Describing these volumes as “not bad whatsoever”, he added that while the service’s suspension at end-January was “certainly bad news” for Exuma’s tourism industry and wider economy, there was no suggestion that it will not resume once the threat posed by the Omicron variant - and Canada’s tightened travel restrictions - pass.

“That’s beyond our control,” Mr Fountain said of Air Canada Vacations’ move to pause a service that had been due to end on April 17, and was billed as kickstarting a travel “hub” in the central and southern Bahamas. “If you had told me that Air Canada ceased the service because it was not realising the load factors it had planned on realising, I would have been worried.”

However, the move has been attributed to the Canadian government’s response to the explosion in worldwide Omicron cases, and its advisory warning against all non-essential travel by its citizens.

“All we can do is hope we get past this hurdle and, once we do, that they [Air Canada] see fit to continue with the service,” Mr Fountain added, “and hopefully extend it into Spring/Summer. The last flight was scheduled for April 17.

“Based on, again, anecdotal reports they were in the low 80 percents on load factors. That’s not bad whatsoever. There’s absolutely nothing we can do except pray.”

Exuma-based businesses, meanwhile, yesterday said they are dreading the loss of potential business as a result of Air Canada’s decision. Julian Romer, owner/operator of Cheater’s Bar, George Town, Great Exuma, told Tribune Business the move will “affect us bad.”

He said: “We have plenty Canadian tourists. This whole Christmas I had a lot of Canadian business. So Air Canada leaving is going to affect us bad, we wouldn’t do better.”

Mr Romer also criticised Exuma residents for failing to comply with COVID-19 protocols, warning: “We have all kinds of cases in Exuma and they are hiding it. I know of ten people that have COVID-19 but the dashboard is saying four. We need to do better.

“Right now, do you know how many cancellations I have for February for people who were coming down? I do catering as well, and a couple of my clients, they have homes here and they are out of Canada. We have lots of Canadian Airbnbs in Exuma.”

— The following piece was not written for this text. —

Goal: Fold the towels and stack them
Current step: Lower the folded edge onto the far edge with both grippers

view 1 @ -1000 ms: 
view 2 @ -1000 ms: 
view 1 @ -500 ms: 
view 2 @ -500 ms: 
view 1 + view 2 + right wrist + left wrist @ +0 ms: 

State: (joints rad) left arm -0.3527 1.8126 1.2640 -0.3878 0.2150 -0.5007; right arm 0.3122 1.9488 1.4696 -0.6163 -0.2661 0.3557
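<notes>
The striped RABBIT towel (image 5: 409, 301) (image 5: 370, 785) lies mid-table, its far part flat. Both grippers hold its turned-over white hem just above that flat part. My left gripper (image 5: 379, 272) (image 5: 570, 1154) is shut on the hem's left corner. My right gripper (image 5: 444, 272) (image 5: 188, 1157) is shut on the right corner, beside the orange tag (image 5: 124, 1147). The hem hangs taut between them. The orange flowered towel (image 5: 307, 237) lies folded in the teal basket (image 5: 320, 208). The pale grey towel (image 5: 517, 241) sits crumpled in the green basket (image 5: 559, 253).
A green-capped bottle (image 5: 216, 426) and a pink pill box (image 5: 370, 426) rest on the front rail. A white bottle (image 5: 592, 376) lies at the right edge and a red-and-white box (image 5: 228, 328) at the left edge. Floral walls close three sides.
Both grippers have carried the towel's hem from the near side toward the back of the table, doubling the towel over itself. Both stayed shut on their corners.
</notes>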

Mr Romer said he lost three bookings for Christmas due to Omicron-related concerns, and for the New Year has lost two already. “The one I got this past Sunday was a cancellation on something I would have made $2,000 on,” he added.

“As a small businessman, I understood what it is. Those people are not coming around COVID-19 and Canada is the real people who don’t play. Canada isn’t playing with us and that is what we have going on right now.”

Pedro Rolle, Exuma Chamber of Commerce president, said: “The implications of COVID-19 notwithstanding, for the economy of Exuma we feel that it is fundamental to have a balancing thing [between] Air Canada and then the US market, so it gives us a nice economic hedge that we are not reliant on predominantly just one market.

“We think if we can get over the issues of the travel stuff it will continue to be a bonus for Exuma, and I think it will make a huge difference for our economy.”

Another Exuma businessman, speaking under condition of anonymity, added: “I think Air Canada leaving will have a big impact. It will have a huge impact on the Exuma economy. We depend a lot on Canadian tourists. Canadian tourists are a big industry here on the island.”